- _WORK INSTRUCTION_
The needed output is the run of lines below from the one containing "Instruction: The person" through the one containing "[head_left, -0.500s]", copied exactly and free of pictures.
========================
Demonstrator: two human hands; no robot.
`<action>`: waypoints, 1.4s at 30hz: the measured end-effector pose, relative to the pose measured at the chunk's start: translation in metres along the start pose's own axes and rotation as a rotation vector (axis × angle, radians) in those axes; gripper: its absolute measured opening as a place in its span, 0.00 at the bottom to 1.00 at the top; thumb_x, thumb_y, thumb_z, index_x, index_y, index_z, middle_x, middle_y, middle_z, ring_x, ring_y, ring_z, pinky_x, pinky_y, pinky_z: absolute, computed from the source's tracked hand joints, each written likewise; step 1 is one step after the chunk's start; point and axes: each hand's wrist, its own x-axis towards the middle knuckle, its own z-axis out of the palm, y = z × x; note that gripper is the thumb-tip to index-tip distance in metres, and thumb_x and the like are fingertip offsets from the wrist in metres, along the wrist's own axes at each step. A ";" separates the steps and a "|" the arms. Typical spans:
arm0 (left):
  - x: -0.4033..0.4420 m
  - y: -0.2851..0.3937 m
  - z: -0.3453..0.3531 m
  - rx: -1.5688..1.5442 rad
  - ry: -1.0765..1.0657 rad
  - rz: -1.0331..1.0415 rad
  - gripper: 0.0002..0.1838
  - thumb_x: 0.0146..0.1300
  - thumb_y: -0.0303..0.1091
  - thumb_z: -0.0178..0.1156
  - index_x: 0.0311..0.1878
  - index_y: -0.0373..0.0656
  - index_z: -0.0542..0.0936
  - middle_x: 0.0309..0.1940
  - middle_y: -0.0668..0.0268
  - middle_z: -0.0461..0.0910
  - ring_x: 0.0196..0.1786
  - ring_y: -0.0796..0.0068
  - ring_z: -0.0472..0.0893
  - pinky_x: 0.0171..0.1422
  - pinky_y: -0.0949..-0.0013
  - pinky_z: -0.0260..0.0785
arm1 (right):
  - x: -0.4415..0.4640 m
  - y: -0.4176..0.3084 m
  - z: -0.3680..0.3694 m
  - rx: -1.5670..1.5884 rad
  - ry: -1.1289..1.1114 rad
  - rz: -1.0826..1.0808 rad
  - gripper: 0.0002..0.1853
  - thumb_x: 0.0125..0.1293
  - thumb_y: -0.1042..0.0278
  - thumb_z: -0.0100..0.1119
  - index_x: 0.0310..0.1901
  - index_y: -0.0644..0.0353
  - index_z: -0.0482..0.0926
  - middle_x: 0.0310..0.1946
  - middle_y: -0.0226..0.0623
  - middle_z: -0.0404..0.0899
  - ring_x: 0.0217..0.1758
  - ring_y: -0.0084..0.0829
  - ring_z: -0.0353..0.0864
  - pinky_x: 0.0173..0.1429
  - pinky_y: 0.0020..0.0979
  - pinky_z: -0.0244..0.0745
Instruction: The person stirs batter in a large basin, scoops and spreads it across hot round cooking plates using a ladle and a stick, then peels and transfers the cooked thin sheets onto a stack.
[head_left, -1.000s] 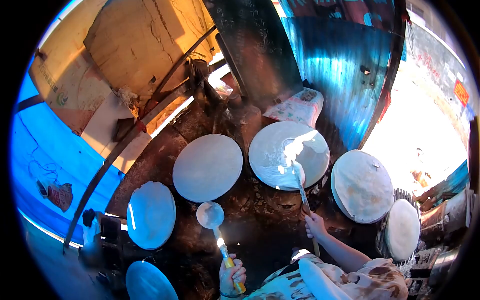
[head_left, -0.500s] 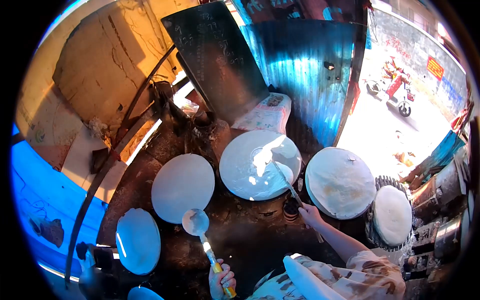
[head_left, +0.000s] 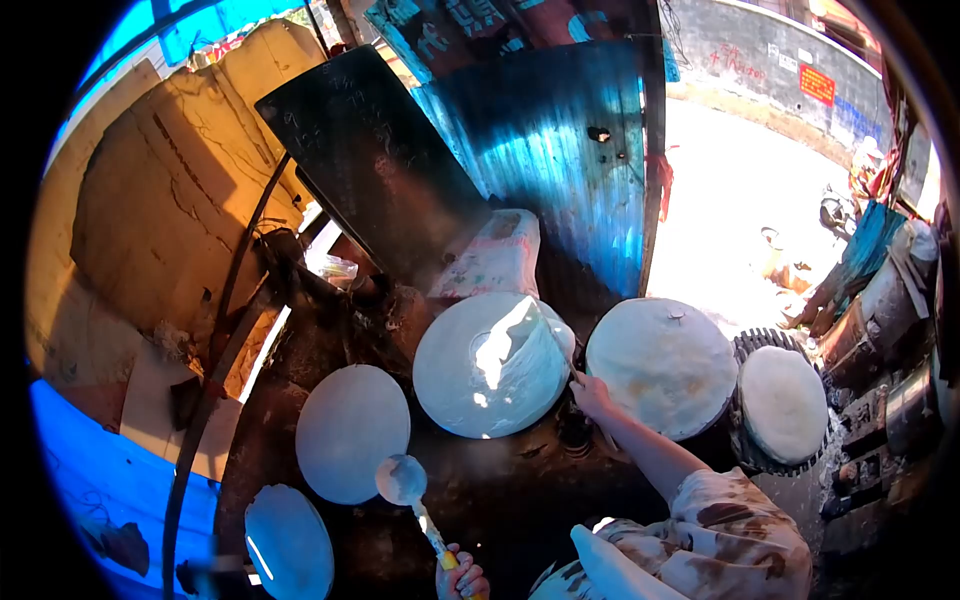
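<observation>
My left hand (head_left: 462, 574) grips the yellow handle of a ladle (head_left: 401, 480), whose round, whitish bowl lies near the edge of a pale disc (head_left: 353, 434). Closed around the handle of a long flat spatula (head_left: 563, 338) is my right hand (head_left: 593, 397). Its blade rests at the right side of the middle round plate (head_left: 450, 385), which carries a wet white layer and a patch of sunlight. To the right of that hand lies a round griddle with a pale flatbread (head_left: 660, 365) on it.
A thick pale round (head_left: 784, 405) sits on a ridged rack at the right. Another disc (head_left: 289, 545) is at the lower left. Behind stand a dark board (head_left: 370, 160), a printed bag (head_left: 490, 255) and blue corrugated metal (head_left: 560, 150). Sunlit ground lies at the right.
The view has turned rightward. My right hand has brought the spatula blade from the plate's middle to its right side. My left hand still holds the ladle.
</observation>
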 end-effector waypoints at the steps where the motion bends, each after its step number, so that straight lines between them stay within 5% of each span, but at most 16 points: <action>1: 0.000 0.000 0.001 0.002 0.014 0.007 0.14 0.66 0.23 0.40 0.54 0.37 0.65 0.25 0.69 0.59 0.20 0.83 0.59 0.19 0.82 0.54 | 0.009 -0.020 0.000 -0.006 -0.028 0.073 0.20 0.62 0.60 0.49 0.56 0.51 0.69 0.27 0.41 0.77 0.19 0.34 0.75 0.17 0.31 0.68; 5: 0.004 0.003 -0.014 -0.195 -0.102 -0.111 0.14 0.66 0.25 0.40 0.54 0.37 0.65 0.24 0.69 0.58 0.20 0.83 0.59 0.19 0.82 0.53 | -0.011 -0.033 -0.005 0.136 -0.033 -0.123 0.22 0.62 0.60 0.50 0.59 0.51 0.68 0.25 0.37 0.76 0.16 0.30 0.72 0.15 0.28 0.66; 7: 0.007 -0.001 -0.011 -0.126 -0.036 -0.104 0.13 0.67 0.26 0.40 0.54 0.37 0.66 0.23 0.70 0.58 0.19 0.83 0.58 0.18 0.81 0.53 | -0.046 -0.019 0.005 0.597 0.119 0.124 0.23 0.61 0.60 0.52 0.59 0.52 0.68 0.22 0.32 0.74 0.14 0.23 0.68 0.17 0.26 0.66; 9: 0.013 -0.005 -0.011 -0.114 -0.022 -0.113 0.13 0.68 0.27 0.40 0.53 0.37 0.66 0.23 0.70 0.58 0.19 0.83 0.58 0.18 0.81 0.53 | -0.069 0.006 0.063 0.635 0.155 0.097 0.21 0.62 0.62 0.51 0.57 0.55 0.70 0.18 0.28 0.71 0.12 0.19 0.65 0.17 0.24 0.64; 12: 0.021 -0.010 -0.006 -0.239 -0.056 -0.189 0.13 0.68 0.27 0.38 0.53 0.37 0.65 0.24 0.69 0.59 0.19 0.83 0.59 0.18 0.82 0.54 | -0.091 -0.026 0.079 0.580 -0.054 0.128 0.21 0.63 0.63 0.51 0.57 0.55 0.70 0.15 0.27 0.69 0.12 0.17 0.63 0.17 0.23 0.64; 14: 0.024 -0.014 -0.001 -0.231 -0.043 -0.188 0.13 0.68 0.27 0.38 0.53 0.37 0.65 0.24 0.69 0.59 0.19 0.83 0.59 0.18 0.83 0.54 | -0.071 -0.037 0.074 0.611 -0.348 0.121 0.22 0.65 0.64 0.49 0.61 0.50 0.65 0.12 0.21 0.57 0.10 0.16 0.55 0.13 0.22 0.56; 17: 0.026 -0.009 0.005 -0.202 -0.037 -0.188 0.13 0.69 0.28 0.38 0.54 0.38 0.65 0.24 0.69 0.60 0.19 0.84 0.60 0.18 0.83 0.54 | -0.052 -0.008 0.055 0.754 0.031 -0.072 0.22 0.64 0.64 0.50 0.61 0.49 0.66 0.12 0.21 0.57 0.10 0.15 0.55 0.12 0.21 0.55; 21: 0.027 -0.010 -0.002 -0.136 0.013 -0.183 0.14 0.69 0.30 0.40 0.54 0.38 0.65 0.24 0.69 0.61 0.19 0.84 0.60 0.17 0.83 0.54 | -0.083 -0.004 0.085 0.760 0.040 0.168 0.22 0.63 0.65 0.49 0.61 0.49 0.66 0.13 0.23 0.60 0.09 0.17 0.58 0.11 0.23 0.57; 26: 0.021 -0.009 0.009 -0.173 -0.004 -0.175 0.13 0.68 0.31 0.41 0.54 0.40 0.66 0.24 0.70 0.61 0.18 0.84 0.59 0.16 0.83 0.53 | -0.036 -0.059 0.060 0.760 -0.251 0.235 0.15 0.63 0.62 0.52 0.51 0.51 0.74 0.13 0.22 0.61 0.10 0.16 0.58 0.13 0.20 0.55; 29: 0.020 -0.008 0.003 -0.071 0.014 -0.134 0.13 0.68 0.30 0.41 0.54 0.41 0.66 0.24 0.70 0.61 0.17 0.84 0.59 0.15 0.84 0.53 | -0.038 -0.036 0.025 0.924 -0.081 0.188 0.11 0.63 0.63 0.53 0.45 0.53 0.75 0.13 0.22 0.61 0.09 0.16 0.57 0.12 0.19 0.53; 32: 0.020 -0.012 -0.007 -0.023 0.019 -0.092 0.13 0.67 0.28 0.42 0.54 0.42 0.66 0.24 0.71 0.61 0.17 0.84 0.59 0.15 0.84 0.53 | -0.067 -0.020 0.067 0.778 -0.024 0.195 0.09 0.62 0.65 0.52 0.43 0.55 0.74 0.11 0.25 0.62 0.06 0.18 0.58 0.09 0.22 0.52; 38: 0.022 -0.008 -0.001 -0.032 0.038 -0.148 0.14 0.66 0.28 0.44 0.54 0.45 0.66 0.22 0.71 0.61 0.16 0.83 0.58 0.15 0.82 0.53 | -0.014 -0.055 0.046 0.603 -0.428 0.162 0.15 0.60 0.66 0.56 0.48 0.58 0.75 0.14 0.25 0.65 0.08 0.17 0.59 0.11 0.21 0.55; 40: 0.016 -0.009 -0.009 -0.032 0.035 -0.136 0.14 0.66 0.28 0.44 0.55 0.45 0.66 0.22 0.71 0.61 0.15 0.83 0.58 0.15 0.82 0.53 | 0.003 -0.053 0.011 0.553 -0.183 0.135 0.13 0.59 0.64 0.57 0.45 0.59 0.77 0.13 0.25 0.65 0.09 0.16 0.59 0.12 0.20 0.54; 42: 0.009 -0.011 -0.006 -0.109 0.010 -0.158 0.17 0.63 0.25 0.46 0.56 0.46 0.65 0.23 0.70 0.63 0.15 0.83 0.59 0.14 0.81 0.53 | 0.014 -0.033 -0.007 0.484 -0.239 0.178 0.10 0.60 0.63 0.57 0.41 0.55 0.77 0.13 0.26 0.65 0.09 0.17 0.59 0.11 0.20 0.54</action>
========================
- _ANSWER_
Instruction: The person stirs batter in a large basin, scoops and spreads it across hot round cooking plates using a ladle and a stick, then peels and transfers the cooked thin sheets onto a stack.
[head_left, -1.000s] 
[head_left, -0.500s] 

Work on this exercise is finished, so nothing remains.